改めて思うのは、バンドは続ければ続けるほど、楽曲の説得力が増すのはもちろんだが、そのバンドごとの様式美が極まっていくこと。THE FIRST TAKEで公開された一発撮り映像は、DOSEの3人の出立ち、3人だけの音が非常にカッコよかった。10月25日には、第2弾として映画「劇場版 銀魂 新訳紅桜篇」の主題歌「バクチ・ダンサー」もTHE FIRST TAKEで公開されているので、あわせてチェックいただきたい。
星川サラ×天音かなた×胡桃のあ×獅子堂あかり「わざとあざとエキスパート」カバー
※YouTubeミュージックビデオランキング初登場76位
原曲は「TikTokでバズるようなかわいい曲を作りたい」というメンバーの意見がきっかけで制作された、いぎなり東北産の今年3月配信のシングル。どんな歌詞にするか、振付は誰にお願いするかという話にも彼女たちのアイデアを反映した結果、この曲は5月に見事TikTok月間楽曲ランキング1位を獲得した。
そんな“あざとさ”と“かわいさ”が詰まったこの曲を、人気Vtuberたちがカバーした。
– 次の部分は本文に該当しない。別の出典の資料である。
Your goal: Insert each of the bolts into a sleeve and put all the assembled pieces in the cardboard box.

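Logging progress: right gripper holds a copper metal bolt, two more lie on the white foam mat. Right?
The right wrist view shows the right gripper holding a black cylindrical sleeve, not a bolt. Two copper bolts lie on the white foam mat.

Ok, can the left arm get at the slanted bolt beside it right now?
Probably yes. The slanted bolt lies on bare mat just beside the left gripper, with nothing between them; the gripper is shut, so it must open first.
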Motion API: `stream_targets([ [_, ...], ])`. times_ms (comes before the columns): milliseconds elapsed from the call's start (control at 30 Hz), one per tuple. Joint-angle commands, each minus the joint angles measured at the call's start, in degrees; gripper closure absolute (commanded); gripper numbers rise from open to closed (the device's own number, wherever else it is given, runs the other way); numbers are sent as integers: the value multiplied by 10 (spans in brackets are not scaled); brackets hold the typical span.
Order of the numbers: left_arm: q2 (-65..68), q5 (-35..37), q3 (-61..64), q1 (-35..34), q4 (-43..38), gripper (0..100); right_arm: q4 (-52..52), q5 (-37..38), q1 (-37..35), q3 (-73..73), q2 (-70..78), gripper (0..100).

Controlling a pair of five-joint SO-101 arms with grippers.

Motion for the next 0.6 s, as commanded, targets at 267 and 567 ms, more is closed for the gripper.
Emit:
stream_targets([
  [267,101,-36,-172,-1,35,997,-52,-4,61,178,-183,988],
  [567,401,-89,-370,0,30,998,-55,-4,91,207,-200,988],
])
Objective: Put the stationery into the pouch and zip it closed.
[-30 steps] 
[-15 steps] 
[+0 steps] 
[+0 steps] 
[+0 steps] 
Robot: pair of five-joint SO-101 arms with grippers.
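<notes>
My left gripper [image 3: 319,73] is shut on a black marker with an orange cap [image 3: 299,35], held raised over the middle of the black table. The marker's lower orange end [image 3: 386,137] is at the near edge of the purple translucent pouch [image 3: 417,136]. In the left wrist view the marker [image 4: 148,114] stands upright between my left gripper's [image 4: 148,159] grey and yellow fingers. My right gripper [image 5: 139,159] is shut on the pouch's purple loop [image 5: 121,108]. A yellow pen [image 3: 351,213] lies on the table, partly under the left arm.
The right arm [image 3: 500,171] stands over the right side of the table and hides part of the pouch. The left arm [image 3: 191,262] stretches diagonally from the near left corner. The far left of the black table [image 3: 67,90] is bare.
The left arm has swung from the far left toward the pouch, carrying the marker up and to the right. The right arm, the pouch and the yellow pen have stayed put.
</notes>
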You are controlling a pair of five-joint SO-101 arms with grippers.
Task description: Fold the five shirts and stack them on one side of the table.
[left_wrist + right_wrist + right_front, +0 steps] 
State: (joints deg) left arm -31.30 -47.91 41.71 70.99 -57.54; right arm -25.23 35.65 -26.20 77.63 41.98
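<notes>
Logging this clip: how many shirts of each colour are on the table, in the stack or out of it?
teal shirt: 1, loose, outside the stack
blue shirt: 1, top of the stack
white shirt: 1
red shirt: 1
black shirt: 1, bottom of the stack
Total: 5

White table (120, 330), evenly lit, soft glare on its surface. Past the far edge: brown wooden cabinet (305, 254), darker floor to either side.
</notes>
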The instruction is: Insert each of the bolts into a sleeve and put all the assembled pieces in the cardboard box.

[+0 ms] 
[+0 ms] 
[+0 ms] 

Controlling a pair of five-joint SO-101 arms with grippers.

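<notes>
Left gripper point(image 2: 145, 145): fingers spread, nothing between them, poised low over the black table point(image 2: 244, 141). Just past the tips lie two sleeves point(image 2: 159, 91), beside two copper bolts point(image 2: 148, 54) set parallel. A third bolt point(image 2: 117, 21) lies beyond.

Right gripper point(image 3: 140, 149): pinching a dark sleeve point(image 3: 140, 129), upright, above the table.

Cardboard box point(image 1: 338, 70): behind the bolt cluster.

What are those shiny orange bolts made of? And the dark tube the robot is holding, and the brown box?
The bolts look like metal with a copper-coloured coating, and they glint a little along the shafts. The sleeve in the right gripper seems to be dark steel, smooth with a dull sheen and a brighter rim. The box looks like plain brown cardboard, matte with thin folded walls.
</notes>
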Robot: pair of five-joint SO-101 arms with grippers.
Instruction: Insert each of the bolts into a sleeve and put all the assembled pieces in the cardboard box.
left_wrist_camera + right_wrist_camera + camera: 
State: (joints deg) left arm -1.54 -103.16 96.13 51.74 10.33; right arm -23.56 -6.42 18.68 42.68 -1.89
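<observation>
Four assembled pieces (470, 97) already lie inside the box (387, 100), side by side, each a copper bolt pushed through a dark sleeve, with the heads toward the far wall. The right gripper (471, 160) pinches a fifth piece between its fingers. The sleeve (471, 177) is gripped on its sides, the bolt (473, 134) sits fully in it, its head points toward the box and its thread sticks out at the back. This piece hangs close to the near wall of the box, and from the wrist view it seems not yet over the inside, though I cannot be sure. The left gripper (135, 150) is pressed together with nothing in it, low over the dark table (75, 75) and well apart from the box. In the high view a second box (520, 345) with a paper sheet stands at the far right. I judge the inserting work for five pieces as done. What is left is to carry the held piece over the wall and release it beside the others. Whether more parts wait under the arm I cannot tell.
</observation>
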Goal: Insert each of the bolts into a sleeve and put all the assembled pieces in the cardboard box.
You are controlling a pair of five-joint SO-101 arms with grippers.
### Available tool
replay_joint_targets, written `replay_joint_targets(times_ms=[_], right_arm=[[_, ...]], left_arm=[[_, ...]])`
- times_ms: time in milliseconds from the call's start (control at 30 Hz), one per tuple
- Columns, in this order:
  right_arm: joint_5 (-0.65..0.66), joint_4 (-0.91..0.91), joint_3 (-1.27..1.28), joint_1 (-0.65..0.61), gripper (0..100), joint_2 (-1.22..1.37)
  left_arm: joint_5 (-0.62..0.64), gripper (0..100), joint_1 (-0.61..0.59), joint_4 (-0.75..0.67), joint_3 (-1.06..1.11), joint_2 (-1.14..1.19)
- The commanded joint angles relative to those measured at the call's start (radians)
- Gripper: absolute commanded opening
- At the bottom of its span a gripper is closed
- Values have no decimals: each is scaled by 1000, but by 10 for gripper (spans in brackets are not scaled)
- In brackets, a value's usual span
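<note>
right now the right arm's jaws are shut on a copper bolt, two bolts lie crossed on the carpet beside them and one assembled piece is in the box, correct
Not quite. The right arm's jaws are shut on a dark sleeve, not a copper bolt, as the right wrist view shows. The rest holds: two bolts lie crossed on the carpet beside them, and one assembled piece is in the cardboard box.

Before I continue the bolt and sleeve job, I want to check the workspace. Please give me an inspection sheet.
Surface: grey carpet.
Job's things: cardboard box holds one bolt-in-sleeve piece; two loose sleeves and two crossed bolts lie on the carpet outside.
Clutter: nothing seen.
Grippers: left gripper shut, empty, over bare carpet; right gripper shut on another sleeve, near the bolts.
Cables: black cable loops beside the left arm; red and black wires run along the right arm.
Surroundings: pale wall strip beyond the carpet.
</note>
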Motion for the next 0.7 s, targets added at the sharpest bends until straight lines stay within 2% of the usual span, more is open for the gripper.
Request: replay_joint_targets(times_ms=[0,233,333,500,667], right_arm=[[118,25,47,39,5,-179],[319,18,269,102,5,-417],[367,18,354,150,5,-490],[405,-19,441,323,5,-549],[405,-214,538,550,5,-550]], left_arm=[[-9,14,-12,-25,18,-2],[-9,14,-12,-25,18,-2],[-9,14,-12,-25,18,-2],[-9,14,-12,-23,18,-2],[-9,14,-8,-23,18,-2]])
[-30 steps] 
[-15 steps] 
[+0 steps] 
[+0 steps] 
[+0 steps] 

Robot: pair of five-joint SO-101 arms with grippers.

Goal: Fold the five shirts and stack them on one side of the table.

そもそもメンツの豪華さに驚く。「にじさんじ」の星川サラと獅子堂あかり、「ホロライブ」の天音かなた、「ぶいすぽっ!」の胡桃のあという、Vtuberの大手“三大箱”が所属の垣根を越えて夢のコラボを果たしたのだ。天音の透明感のある声、星川の妹系の甘い声、同じ甘い系でも赤ちゃんっぽさも感じる獅子堂の声、どこか小悪魔感のある胡桃の声。三者三様のかわいさが現れた歌声に、賞賛の嵐が巻き起こっている。
マルシィ「ラブソング」
※YouTubeミュージックビデオランキング初登場97位
TikTok上における人気を測るBillboard JAPANのチャート「TikTok Weekly Top 20」にて、10月11日付と18日付の2週連続で1位になった、マルシィの「ラブソング」。これまで数々の恋愛にまつわる楽曲を発表してきた彼らが、ここに来て直球のタイトルを作ったことに、並々ならぬ覚悟を感じる。何より、これほど純度が高くて飾り気がないラブソングも珍しい。というのも、ただただ愛している思いを1曲通して伝えているだけなのだ。サウンドを必要最低限に抑えているのも好印象。サビで派手に盛り上げることもなく、悲しげな音色のピアノでしっとりと聴かせることもなく、温かみのあるアコギを軸にドラム、ベースで優しい音を作っている。歌詞に寄り添うような演奏だからこそ、歌メロのよさが際立っている。MVの内容は彼女と過ごすドライブデート。女優や「non-no」の専属モデルとしても活躍する鈴木ゆうかの彼女役もハマっており、まるでデートをしているような感覚になって、思わずドキドキする。